== Exercise details ==
Write out the entire listing below exactly as it appears, minus any pictures.

== Recorded data ==

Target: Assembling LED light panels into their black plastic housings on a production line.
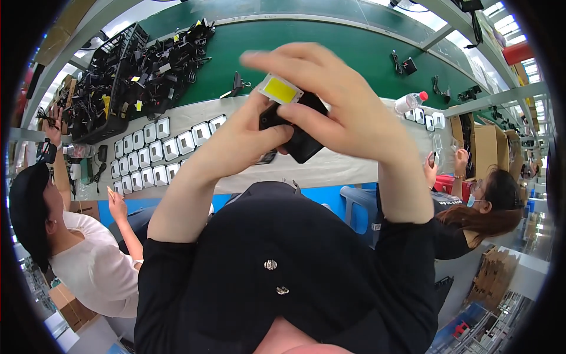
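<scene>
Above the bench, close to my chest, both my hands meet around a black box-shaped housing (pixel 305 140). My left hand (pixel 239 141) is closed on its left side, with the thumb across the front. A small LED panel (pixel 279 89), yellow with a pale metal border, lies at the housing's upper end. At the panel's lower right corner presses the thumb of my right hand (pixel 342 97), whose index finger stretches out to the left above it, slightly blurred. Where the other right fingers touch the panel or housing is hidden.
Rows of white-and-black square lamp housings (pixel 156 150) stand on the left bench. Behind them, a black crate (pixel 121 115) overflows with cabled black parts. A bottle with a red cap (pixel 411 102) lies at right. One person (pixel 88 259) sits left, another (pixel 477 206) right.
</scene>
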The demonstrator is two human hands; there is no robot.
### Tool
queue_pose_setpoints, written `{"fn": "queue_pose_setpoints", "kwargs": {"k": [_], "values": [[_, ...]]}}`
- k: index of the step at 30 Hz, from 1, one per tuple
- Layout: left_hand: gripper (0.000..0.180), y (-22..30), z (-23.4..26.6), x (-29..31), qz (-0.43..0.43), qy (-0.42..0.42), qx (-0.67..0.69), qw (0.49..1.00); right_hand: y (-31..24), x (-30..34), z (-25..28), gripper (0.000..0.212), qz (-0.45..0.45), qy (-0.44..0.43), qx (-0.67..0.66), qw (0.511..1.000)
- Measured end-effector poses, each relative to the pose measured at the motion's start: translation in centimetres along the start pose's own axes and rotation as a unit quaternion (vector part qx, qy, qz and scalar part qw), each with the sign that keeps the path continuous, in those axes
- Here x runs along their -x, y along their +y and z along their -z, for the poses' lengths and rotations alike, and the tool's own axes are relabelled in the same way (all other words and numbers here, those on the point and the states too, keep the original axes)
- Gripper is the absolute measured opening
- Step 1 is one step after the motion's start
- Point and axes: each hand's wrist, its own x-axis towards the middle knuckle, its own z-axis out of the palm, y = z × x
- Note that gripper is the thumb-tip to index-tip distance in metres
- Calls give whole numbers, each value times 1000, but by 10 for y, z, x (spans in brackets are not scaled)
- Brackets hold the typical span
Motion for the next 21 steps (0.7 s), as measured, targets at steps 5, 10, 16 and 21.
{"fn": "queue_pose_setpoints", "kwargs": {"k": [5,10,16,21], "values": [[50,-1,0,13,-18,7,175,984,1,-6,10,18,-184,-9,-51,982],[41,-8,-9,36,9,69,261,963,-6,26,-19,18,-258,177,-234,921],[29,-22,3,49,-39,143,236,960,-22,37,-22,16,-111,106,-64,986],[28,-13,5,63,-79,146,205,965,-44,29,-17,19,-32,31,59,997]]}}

== Exercise solution ==
Target: Assembling LED light panels into their black plastic housings on a production line.
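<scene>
Above the bench, close to my chest, both my hands meet around a black box-shaped housing (pixel 305 140). My left hand (pixel 239 141) is closed on its left side, with the thumb across the front. A small LED panel (pixel 279 89), yellow with a pale metal border, lies at the housing's upper end. At the panel's lower right corner presses the thumb of my right hand (pixel 342 97), whose index finger stretches out to the left above it, slightly blurred. Where the other right fingers touch the panel or housing is hidden.
Rows of white-and-black square lamp housings (pixel 156 150) stand on the left bench. Behind them, a black crate (pixel 121 115) overflows with cabled black parts. A bottle with a red cap (pixel 411 102) lies at right. One person (pixel 88 259) sits left, another (pixel 477 206) right.
</scene>
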The demonstrator is two human hands; there is no robot.
### Tool
queue_pose_setpoints, written `{"fn": "queue_pose_setpoints", "kwargs": {"k": [_], "values": [[_, ...]]}}`
- k: index of the step at 30 Hz, from 1, one per tuple
- Layout: left_hand: gripper (0.000..0.180), y (-22..30), z (-23.4..26.6), x (-29..31), qz (-0.43..0.43), qy (-0.42..0.42), qx (-0.67..0.69), qw (0.49..1.00); right_hand: y (-31..24), x (-30..34), z (-25..28), gripper (0.000..0.212), qz (-0.45..0.45), qy (-0.44..0.43), qx (-0.67..0.66), qw (0.511..1.000)
- Measured end-effector poses, each relative to the pose measured at the motion's start: translation in centimetres along the start pose's own axes and rotation as a unit quaternion (vector part qx, qy, qz and scalar part qw), each with the sign that keeps the path continuous, in those axes
- Here x runs along their -x, y along their +y and z along their -z, for the poses' lengths and rotations alike, and the tool's own axes are relabelled in the same way (all other words and numbers here, those on the point and the states too, keep the original axes)
- Gripper is the absolute measured opening
- Step 1 is one step after the motion's start
- Point and axes: each hand's wrist, its own x-axis towards the middle knuckle, its own z-axis out of the palm, y = z × x
- Note that gripper is the thumb-tip to index-tip distance in metres
- Calls give whole numbers, each value times 1000, but by 10 for y, z, x (spans in brackets are not scaled)
- Brackets hold the typical span
Motion for the next 21 steps (0.7 s), as measured, targets at steps 5, 10, 16 and 21.
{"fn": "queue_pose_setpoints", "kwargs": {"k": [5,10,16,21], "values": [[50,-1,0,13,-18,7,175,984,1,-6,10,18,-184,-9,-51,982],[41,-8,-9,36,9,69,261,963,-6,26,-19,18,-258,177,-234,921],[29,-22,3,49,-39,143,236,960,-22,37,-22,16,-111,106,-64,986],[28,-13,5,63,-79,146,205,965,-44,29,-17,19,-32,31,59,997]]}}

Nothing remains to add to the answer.